Like Cheney, Powell clearly states that "it had never been one of our objectives to get involved in this kind of civil uprising between factions within Iraq and the Iraqi government." We knew in the early 1990's that there would be "civil uprisings" with the removal of Saddam and that we wouldn't have known "who we would have been helping" in a post-Saddam world.

As for "faulty intelligence," as if the notion that Saddam owning WMD was the first time George W. Bush and his team ever contemplated invading Iraq, an influential neoconservative group named The Project for a New American Century wrote an open letter to President Bill Clinton in 1998 advocating the invasion and removal of Saddam Hussein:

The only acceptable strategy is one that eliminates the possibility that Iraq will be able to use or threaten to use weapons of mass destruction. In the near term, this means a willingness to undertake military action as diplomacy is clearly failing. In the long term, it means removing Saddam Hussein and his regime from power. That now needs to become the aim of American foreign policy.
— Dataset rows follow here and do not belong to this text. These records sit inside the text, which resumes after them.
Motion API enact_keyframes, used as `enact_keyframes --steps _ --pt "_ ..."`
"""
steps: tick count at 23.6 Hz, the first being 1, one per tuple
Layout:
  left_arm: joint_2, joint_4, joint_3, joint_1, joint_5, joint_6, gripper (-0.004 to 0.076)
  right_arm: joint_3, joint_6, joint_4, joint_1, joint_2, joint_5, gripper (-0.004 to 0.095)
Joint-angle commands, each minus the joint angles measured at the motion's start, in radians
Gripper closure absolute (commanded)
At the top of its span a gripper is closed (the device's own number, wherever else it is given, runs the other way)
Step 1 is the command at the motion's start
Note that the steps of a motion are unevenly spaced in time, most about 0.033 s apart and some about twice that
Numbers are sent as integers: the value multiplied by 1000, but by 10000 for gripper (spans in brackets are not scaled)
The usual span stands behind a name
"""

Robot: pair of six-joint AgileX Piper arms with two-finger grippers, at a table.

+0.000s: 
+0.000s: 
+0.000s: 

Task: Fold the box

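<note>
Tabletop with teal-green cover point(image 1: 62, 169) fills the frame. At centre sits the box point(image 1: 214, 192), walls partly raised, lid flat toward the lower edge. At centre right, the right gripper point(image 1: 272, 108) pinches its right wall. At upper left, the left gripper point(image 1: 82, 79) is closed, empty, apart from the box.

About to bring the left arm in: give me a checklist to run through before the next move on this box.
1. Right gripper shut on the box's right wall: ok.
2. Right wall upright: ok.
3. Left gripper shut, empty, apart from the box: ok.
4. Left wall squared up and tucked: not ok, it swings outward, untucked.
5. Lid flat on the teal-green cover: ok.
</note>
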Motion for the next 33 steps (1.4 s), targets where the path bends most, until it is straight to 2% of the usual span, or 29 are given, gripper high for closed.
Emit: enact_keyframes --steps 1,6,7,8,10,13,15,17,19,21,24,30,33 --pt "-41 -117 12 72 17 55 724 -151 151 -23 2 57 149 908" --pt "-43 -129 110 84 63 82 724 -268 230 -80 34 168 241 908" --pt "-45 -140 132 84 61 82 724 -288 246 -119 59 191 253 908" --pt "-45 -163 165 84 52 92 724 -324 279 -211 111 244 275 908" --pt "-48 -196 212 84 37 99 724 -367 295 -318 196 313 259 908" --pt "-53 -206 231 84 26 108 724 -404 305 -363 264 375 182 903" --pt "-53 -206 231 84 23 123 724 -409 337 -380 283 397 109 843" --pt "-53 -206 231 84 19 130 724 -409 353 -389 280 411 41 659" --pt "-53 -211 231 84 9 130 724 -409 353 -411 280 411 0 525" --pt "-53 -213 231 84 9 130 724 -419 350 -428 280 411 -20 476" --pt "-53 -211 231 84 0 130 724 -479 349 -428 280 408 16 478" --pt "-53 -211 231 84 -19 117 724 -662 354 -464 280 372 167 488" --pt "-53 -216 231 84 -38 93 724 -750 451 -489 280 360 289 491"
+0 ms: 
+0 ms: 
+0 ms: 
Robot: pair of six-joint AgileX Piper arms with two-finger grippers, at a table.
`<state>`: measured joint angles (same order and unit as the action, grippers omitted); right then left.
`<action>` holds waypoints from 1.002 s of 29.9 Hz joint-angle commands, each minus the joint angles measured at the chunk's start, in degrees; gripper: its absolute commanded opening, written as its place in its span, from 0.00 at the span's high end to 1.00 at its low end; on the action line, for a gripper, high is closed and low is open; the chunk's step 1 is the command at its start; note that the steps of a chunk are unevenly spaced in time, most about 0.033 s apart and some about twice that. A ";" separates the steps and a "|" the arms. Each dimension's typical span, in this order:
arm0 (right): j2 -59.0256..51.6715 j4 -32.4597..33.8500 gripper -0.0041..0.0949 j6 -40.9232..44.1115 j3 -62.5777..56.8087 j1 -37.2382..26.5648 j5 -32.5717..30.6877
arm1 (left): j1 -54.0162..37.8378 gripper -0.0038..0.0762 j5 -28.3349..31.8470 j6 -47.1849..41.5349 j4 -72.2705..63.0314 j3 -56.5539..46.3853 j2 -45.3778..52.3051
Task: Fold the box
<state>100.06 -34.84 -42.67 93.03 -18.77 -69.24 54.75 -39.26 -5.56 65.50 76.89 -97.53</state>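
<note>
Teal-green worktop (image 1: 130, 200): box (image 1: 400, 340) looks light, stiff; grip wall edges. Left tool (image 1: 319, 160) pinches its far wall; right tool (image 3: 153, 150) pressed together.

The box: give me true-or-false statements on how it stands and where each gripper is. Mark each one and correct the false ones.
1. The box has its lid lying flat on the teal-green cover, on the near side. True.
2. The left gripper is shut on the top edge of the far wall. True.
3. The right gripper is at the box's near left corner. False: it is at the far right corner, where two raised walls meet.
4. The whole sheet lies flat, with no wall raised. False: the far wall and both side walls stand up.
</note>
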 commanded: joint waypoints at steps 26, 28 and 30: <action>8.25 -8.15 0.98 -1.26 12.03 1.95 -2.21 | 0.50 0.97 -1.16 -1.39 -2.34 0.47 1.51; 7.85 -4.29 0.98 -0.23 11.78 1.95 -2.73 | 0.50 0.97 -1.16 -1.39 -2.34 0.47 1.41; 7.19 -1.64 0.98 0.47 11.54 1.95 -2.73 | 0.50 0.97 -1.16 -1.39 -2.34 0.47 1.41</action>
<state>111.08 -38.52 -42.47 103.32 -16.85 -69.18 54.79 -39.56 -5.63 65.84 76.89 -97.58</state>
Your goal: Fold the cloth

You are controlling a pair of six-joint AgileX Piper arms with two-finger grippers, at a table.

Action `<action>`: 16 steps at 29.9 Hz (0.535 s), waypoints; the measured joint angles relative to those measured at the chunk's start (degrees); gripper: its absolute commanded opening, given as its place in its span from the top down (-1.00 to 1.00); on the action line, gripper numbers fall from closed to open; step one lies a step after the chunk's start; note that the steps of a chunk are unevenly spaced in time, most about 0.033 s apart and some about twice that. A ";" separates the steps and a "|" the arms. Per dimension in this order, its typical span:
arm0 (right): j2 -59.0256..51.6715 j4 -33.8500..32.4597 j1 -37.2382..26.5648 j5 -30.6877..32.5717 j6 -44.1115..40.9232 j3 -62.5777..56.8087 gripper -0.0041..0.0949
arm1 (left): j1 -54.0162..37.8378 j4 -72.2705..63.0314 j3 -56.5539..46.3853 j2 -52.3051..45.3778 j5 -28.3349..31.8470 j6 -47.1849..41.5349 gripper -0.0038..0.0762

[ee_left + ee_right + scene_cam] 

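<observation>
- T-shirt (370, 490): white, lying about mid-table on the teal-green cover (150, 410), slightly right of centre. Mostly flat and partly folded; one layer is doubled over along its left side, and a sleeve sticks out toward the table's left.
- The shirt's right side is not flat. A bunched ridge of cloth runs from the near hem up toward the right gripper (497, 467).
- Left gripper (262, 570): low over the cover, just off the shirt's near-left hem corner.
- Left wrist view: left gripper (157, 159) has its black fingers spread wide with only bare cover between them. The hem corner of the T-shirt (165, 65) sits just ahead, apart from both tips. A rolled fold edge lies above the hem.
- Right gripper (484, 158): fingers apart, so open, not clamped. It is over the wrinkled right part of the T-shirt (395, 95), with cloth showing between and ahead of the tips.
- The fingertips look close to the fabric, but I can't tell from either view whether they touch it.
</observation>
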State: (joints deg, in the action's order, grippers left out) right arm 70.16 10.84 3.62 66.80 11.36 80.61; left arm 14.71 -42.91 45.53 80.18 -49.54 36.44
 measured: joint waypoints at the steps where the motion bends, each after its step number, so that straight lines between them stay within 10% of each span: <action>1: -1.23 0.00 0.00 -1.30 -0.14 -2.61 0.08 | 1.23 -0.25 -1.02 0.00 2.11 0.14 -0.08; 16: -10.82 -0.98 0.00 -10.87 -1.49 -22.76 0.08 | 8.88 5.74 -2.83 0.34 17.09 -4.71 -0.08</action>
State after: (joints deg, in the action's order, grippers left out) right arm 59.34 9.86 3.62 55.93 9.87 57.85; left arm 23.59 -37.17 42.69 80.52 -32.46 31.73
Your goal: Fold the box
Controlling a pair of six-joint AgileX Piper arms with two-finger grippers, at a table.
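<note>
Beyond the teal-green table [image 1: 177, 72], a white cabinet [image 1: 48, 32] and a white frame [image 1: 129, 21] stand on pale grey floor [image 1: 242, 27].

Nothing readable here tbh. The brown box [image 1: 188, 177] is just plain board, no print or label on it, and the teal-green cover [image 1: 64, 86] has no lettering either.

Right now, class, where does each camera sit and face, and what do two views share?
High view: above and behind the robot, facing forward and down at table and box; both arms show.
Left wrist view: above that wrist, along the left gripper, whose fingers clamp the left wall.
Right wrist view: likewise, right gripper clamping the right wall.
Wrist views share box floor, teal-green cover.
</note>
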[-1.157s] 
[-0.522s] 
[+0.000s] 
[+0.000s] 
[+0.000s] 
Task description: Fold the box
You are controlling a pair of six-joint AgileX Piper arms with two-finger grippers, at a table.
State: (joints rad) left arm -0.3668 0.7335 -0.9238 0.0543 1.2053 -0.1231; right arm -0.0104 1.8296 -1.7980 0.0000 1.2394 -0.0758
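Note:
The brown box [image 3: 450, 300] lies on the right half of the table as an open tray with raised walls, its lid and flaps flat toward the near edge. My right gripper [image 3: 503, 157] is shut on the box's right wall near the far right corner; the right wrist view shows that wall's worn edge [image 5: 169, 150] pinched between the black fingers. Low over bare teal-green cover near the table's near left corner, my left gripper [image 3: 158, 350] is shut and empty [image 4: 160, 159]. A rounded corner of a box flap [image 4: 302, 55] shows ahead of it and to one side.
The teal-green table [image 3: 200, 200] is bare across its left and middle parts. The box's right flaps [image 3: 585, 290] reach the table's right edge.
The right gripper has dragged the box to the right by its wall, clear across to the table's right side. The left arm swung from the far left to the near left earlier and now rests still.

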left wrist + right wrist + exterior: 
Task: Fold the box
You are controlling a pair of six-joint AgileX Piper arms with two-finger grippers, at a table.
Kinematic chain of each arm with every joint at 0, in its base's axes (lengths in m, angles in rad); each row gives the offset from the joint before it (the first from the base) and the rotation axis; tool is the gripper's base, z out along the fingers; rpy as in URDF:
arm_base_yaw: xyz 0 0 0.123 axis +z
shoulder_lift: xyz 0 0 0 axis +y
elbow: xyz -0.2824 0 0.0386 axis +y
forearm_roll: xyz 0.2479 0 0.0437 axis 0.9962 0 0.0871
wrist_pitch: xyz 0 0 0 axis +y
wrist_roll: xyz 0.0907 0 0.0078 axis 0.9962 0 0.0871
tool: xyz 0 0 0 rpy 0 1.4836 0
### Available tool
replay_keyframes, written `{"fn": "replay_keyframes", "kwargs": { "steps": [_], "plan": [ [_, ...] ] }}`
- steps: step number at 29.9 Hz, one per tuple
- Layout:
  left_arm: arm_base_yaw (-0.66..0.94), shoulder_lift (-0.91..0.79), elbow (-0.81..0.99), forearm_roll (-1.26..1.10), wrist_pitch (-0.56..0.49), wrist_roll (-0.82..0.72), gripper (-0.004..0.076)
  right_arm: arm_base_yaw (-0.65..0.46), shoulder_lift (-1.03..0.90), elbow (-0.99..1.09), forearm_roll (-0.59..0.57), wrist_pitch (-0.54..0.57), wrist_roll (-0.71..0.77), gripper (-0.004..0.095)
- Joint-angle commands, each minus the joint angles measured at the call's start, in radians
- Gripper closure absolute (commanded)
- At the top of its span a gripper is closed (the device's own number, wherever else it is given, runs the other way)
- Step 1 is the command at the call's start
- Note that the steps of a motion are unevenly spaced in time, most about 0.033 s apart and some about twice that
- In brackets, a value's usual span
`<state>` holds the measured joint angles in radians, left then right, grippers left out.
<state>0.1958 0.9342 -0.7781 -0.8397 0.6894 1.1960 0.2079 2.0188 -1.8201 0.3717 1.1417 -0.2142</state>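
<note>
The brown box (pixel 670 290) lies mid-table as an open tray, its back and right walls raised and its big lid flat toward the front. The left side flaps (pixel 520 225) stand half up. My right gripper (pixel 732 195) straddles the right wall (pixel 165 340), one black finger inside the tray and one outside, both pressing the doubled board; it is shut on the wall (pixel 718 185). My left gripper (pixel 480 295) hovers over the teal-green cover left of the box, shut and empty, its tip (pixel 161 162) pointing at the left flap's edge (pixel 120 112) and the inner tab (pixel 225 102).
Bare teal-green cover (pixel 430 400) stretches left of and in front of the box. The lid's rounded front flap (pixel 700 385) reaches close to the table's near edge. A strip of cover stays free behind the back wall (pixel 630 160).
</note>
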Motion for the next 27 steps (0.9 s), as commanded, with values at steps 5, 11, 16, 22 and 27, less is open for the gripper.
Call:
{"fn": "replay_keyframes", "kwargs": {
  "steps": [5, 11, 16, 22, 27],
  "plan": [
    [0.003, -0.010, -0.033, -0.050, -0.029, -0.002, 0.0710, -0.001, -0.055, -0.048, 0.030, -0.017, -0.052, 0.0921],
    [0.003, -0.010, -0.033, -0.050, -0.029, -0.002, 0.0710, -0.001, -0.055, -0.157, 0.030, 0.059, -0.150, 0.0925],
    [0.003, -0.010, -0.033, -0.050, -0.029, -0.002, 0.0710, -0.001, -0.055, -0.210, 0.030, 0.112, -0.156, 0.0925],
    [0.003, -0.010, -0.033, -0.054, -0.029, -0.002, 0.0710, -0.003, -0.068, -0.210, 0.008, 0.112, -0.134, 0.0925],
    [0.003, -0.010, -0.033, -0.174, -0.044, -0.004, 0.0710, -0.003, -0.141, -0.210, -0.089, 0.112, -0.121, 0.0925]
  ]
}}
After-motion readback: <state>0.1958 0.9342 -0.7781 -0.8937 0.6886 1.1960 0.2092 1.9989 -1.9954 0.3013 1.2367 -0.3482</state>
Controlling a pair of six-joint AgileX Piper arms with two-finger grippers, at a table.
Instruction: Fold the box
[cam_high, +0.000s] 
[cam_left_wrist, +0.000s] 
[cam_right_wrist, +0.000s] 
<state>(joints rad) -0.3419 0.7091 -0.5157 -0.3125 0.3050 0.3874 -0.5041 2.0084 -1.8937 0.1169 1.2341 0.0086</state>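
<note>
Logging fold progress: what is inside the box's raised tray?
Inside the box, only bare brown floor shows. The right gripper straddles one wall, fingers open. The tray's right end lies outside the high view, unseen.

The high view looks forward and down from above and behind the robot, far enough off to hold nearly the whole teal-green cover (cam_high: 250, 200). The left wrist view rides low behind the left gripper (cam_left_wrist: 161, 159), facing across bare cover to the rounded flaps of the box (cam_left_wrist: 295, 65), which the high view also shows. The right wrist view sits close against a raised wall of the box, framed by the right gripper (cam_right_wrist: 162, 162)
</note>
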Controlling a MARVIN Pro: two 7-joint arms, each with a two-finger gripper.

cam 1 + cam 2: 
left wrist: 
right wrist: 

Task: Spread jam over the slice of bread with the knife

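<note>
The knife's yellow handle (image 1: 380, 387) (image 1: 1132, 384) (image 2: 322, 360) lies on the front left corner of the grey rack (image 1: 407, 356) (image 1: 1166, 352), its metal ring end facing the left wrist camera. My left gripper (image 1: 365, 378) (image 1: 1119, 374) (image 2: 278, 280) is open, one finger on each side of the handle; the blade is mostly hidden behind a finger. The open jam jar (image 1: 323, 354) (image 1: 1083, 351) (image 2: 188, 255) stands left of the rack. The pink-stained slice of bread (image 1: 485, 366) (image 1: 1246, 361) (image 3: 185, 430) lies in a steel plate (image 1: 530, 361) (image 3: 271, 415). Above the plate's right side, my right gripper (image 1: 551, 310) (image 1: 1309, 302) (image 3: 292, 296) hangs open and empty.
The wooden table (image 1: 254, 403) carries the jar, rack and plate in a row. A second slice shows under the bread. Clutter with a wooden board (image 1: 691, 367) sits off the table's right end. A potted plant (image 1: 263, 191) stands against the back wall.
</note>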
The "only acceptable strategy" for neoconservatives as early as the Clinton years influenced George W. Bush to invade Iraq, not merely "faulty intelligence." Furthermore, even if intelligence reports were inaccurate, it is incumbent upon any president to make the right decisions, not blame the CIA or other intelligence agencies for their blunders.

Presidents, not the CIA or other intelligence services, decide the direction of foreign policy. While Obama might not be perfect, our counterinsurgency conflict in Iraq was the consequence, oddly enough, of ignoring Dick Cheney's 1994 warnings. Now that we know Jeb Bush would still have invaded Iraq, even with the knowledge of its catastrophic outcome, Americans have another warning from a leading Republican of what the future holds with a new Bush administration.

Also, the idea (espoused by those who claim to support the troops by keeping Americans perpetually in Iraq) that Obama could have left 10,000 U.S. soldiers in Iraq, as if their presence would have deterred ISIS or brought peace to warring Shia and Sunni militias, is "mostly false" and ignores history. Sunni and Shia leaders in Iraq never cared about U.S. national interest, they focused upon bolstering their own power at the expense of ethnic rivals, and both al-Qaeda and ISIS have used this rift to their advantage. Like Cheney once said, our decision resulted in a "quagmire," and any attempt at blaming Obama or intelligence failures ignores not only recent history, but also the words of the Iraq War's leading architect.